◆ EXERCISE AIM
Leaving out all pictures, write down exactly the lines from the one containing "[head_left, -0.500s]" through the last line of the material.

= = = = = = =

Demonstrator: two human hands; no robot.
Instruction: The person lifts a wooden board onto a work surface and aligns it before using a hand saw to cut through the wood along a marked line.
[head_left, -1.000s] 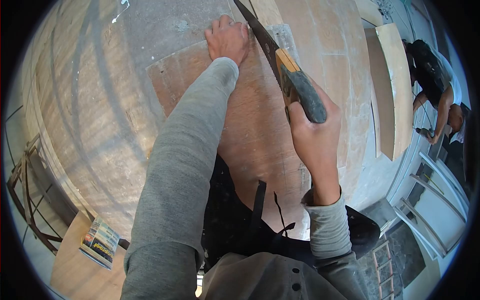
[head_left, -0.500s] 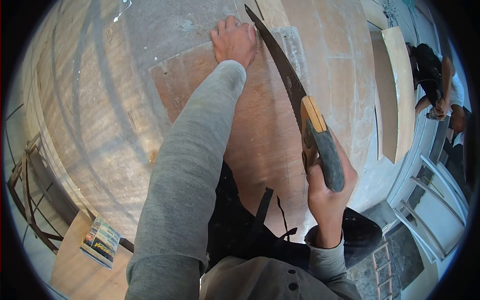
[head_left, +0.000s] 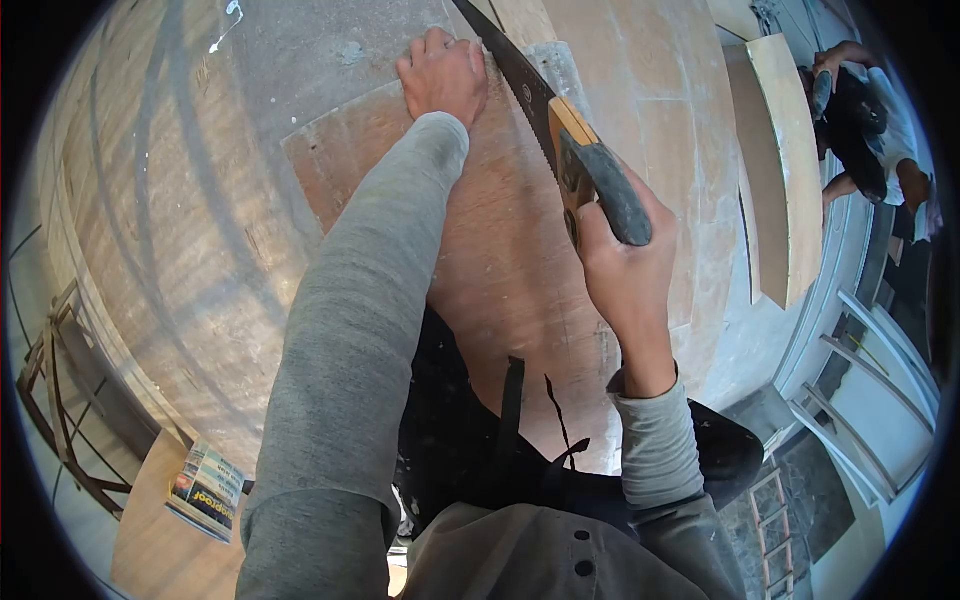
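Observation:
My right hand is closed round the grey and yellow handle of a handsaw. The dark toothed blade slants up and to the left, and its tip runs out at the top of the view. Beneath it lies a reddish plywood sheet, with the blade along the sheet's right part. Near the sheet's far edge my left hand presses down, close to the left side of the blade. Its fingers are apart and point away from me, slightly bent, with nothing held in them.
The sheet rests on a large pale plywood surface. On the right stands a wooden box-like piece, with another person beyond it. A printed packet lies at lower left, near a metal frame. A small ladder-like frame lies at lower right.
My right hand has pushed the saw forward, up and to the left, so more of the blade passes beyond my left hand. The left hand stays on the sheet. The other person has shifted posture.

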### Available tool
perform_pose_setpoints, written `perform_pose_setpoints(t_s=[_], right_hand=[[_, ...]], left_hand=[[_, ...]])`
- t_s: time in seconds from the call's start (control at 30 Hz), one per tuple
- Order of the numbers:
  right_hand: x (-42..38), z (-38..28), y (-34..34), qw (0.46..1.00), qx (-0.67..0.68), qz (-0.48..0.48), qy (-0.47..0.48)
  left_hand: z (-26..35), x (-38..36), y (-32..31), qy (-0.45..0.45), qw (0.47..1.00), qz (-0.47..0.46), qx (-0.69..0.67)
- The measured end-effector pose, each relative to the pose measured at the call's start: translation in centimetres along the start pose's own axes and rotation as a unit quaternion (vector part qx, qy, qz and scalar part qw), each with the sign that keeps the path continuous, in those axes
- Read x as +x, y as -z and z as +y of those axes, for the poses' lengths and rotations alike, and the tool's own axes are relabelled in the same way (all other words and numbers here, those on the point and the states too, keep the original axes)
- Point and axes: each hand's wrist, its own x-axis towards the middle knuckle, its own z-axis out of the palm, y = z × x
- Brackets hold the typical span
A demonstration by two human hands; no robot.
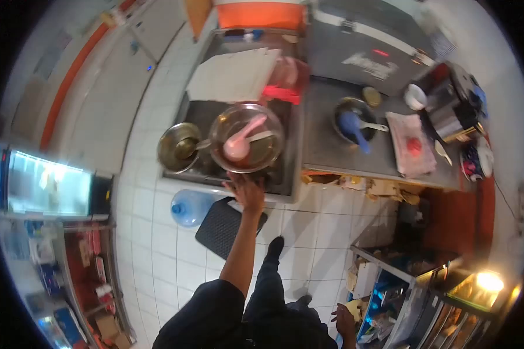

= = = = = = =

◆ EXPECTED OUTPUT
[head_left, -0.500s] 
[head_left, +0.000s] 
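Observation:
My right hand is closed round the grey and yellow handle of a handsaw. The dark toothed blade slants up and to the left, and its tip runs out at the top of the view. Beneath it lies a reddish plywood sheet, with the blade along the sheet's right part. Near the sheet's far edge my left hand presses down, close to the left side of the blade. Its fingers are apart and point away from me, slightly bent, with nothing held in them.
The sheet rests on a large pale plywood surface. On the right stands a wooden box-like piece, with another person beyond it. A printed packet lies at lower left, near a metal frame. A small ladder-like frame lies at lower right.
My right hand has pushed the saw forward, up and to the left, so more of the blade passes beyond my left hand. The left hand stays on the sheet. The other person has shifted posture.
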
### Available tool
perform_pose_setpoints, written `perform_pose_setpoints(t_s=[_], right_hand=[[_, ...]], left_hand=[[_, ...]])`
- t_s: time in seconds from the call's start (control at 30 Hz), one per tuple
- Order of the numbers:
  right_hand: x (-42..38), z (-38..28), y (-34..34), qw (0.46..1.00), qx (-0.67..0.68), qz (-0.48..0.48), qy (-0.47..0.48)
  left_hand: z (-26..35), x (-38..36), y (-32..31), qy (-0.45..0.45), qw (0.47..1.00), qz (-0.47..0.46), qx (-0.69..0.67)
- The measured end-effector pose, each relative to the pose measured at the call's start: translation in centimetres along the start pose's own axes and rotation as a unit quaternion (vector part qx, qy, qz and scalar part qw), each with the sign that keeps the path continuous, in those axes
- Read x as +x, y as -z and z as +y of those axes, for the poses' lengths and rotations alike, and the tool's own axes are relabelled in the same way (all other words and numbers here, those on the point and the states too, keep the original axes)
- Point and axes: each hand's wrist, its own x-axis towards the middle knuckle, its own z-axis out of the palm, y = z × x
- Brackets hold the typical span
A demonstration by two human hands; no robot.

With that, the output is done.